Incontri invernali: Cinghiale in umido e Quadrupel
Tipico del golosario tradizionale toscano (in specie maremmano), ma non estraneo al costume alimentare anche di altre regioni, il cinghiale in umido è stabilmente tra i primi attori nei menù invernali. Lo è a tal punto da ammettere numerose varianti, sempre però imperniate attorno a una procedura di base nelle cui pieghe è sensato, in questa sede, non addentrarsi; salvo ricordare come, oltre al nostro prelibato suino selvatico e al pomodoro, la schiera degli ingredienti richieda la partecipazione di olio d’oliva; ortaggi in quantità (sedano, carote, cipolle); foglie e bacche di odorosi arbusti mediterranei (rosmarino, alloro, ginepro); spezie (pepe, chiodi di garofano); sale a discrezione del cuciniere; vino aggiunto in corsa a sfumare e ad addensare le trame sensoriali.

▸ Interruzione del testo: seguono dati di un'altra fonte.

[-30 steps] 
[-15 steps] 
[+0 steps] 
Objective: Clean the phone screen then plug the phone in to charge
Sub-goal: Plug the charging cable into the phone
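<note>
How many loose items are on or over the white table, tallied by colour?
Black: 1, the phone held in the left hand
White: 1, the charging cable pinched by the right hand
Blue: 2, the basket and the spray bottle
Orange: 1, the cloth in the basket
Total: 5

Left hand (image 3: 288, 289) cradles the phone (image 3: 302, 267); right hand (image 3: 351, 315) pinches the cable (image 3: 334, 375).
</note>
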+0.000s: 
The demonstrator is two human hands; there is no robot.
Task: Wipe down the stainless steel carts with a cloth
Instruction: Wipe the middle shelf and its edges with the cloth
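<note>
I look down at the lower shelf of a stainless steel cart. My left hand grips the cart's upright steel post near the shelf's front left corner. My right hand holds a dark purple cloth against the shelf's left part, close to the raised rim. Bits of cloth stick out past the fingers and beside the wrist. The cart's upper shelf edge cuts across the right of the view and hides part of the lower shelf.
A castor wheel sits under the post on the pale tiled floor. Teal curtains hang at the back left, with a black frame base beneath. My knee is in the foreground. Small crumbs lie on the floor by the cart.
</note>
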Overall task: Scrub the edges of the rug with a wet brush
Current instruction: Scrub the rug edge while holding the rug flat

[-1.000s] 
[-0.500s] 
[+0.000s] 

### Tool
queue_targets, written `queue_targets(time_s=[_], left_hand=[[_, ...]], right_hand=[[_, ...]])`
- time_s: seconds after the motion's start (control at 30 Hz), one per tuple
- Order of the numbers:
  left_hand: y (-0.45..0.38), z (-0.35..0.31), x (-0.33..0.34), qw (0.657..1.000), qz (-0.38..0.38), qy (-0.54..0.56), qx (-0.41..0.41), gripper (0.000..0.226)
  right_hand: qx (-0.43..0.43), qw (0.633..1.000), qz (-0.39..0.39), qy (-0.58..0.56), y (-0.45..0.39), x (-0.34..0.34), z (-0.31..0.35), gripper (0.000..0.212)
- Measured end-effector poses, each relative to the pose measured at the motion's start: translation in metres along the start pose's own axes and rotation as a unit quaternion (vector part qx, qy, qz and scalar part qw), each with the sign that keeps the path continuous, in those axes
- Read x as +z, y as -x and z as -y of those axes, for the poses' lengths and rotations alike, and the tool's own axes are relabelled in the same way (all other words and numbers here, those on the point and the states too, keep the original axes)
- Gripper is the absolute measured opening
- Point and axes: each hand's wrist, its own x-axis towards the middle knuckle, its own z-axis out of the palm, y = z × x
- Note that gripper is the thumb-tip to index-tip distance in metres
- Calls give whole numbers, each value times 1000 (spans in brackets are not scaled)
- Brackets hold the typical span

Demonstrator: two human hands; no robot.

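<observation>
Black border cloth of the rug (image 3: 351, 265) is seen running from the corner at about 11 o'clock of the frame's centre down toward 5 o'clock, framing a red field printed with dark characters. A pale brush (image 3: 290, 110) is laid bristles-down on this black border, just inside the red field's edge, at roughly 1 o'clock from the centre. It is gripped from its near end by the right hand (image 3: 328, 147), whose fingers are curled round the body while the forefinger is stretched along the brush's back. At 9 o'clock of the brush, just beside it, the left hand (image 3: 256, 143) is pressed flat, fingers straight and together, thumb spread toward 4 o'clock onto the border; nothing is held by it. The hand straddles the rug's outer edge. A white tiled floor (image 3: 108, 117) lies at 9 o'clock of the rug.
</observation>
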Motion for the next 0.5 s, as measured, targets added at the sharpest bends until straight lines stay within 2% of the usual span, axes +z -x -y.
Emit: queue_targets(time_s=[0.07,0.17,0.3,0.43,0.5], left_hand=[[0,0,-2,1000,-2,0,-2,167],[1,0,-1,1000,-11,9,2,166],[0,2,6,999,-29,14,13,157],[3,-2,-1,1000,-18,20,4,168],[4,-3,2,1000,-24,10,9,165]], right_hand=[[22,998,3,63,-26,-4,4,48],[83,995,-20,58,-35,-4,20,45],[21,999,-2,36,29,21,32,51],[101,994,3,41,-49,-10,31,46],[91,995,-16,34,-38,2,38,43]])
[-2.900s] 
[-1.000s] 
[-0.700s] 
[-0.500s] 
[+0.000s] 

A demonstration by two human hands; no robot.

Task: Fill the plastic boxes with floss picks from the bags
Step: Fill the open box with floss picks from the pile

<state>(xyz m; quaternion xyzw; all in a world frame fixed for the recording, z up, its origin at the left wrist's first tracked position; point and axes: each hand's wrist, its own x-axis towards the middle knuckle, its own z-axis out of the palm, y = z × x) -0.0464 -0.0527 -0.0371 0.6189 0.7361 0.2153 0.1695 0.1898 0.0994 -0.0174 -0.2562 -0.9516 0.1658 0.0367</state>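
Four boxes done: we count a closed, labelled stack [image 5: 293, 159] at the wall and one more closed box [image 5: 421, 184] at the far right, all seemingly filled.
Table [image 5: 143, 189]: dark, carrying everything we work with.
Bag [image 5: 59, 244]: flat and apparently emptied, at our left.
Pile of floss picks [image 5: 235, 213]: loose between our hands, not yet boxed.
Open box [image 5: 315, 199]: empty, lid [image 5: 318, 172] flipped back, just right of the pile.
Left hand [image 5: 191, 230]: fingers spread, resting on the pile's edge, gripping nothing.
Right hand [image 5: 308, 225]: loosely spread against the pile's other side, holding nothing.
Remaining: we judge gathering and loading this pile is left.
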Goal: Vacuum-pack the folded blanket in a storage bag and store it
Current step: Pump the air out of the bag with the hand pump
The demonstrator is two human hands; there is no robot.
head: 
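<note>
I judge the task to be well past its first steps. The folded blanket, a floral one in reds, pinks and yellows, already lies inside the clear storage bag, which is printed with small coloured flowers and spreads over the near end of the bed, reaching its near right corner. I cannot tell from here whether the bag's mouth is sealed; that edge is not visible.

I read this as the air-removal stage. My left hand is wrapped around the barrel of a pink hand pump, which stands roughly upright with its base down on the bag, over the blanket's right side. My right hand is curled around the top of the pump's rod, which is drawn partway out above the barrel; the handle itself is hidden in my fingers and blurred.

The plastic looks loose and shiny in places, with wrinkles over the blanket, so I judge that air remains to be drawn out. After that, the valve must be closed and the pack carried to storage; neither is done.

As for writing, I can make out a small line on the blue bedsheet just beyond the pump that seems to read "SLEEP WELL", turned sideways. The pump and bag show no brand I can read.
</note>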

Riepilogando i fondamentali organolettici ottenuti al termine della laboriosa cottura, il boccone avrà un discreto grado di consistenza; un elevato livello di concentrazione (dunque intensità, persistenza e complessità gustolfattivo); una più che buona inclinazione alla succulenza; una corsa palatale in cui s’intrecciano tendenza morbido-dolce, sapidità, brevi acidulità ed eventuali puntate piccanti; un’olfattività importante, frutto di un mix che unisce le note animali, le tostate caramellizzazioni indotte dalla lunga permanenza sul fuoco e anche il bilanciante florilegio nasale garantito dagli aromi aggiunti.
La birra partner? Beh, anzitutto dovrà essere un… birrone. Nel senso che sarà chiamata a far valere nell’arena di questo impegnativo corpo a corpo una sostanziosa tessitura materiale; un energico respiro gusto-olfattivo; una tendenza gustativa abboccata, a gestire le esuberanze saporite del morso; ma anche guizzi aciduli (a bilanciare quelli affini incontrati in masticazione) e alcol in proporzione, tale da governare i contenuti lipidici e il forte stimolo alla salivazione. Non bastasse, il bicchiere dovrà esprimere un naso ampio, in linea con le tostature e fragranze vegetali-speziate caratterizzanti il piatto. Un identikit che ci invita a volgere lo sguardo verso il mondo monastico, nei rami sia trappista, sia semplicemente abbaziale (con un’ispirazione del genere); e in particolar modo (in virtù del loro colori bruni e delle loro conseguenti curvature, appunto, tostate) verso la categoria brassicola delle Quadrupel. Tra le belghe menzioniamo un paio di classici: la Rochefort 10 (dalla Vallonia con i suoi 11.3 gradi), la St. Bernardus Abt 12 (fiamminga da 10 gradi); tra le italiane, quella firmata da Extraomnes (9.3 gradi) e l’abruzzese Vedo Quadruplo di Bibibir.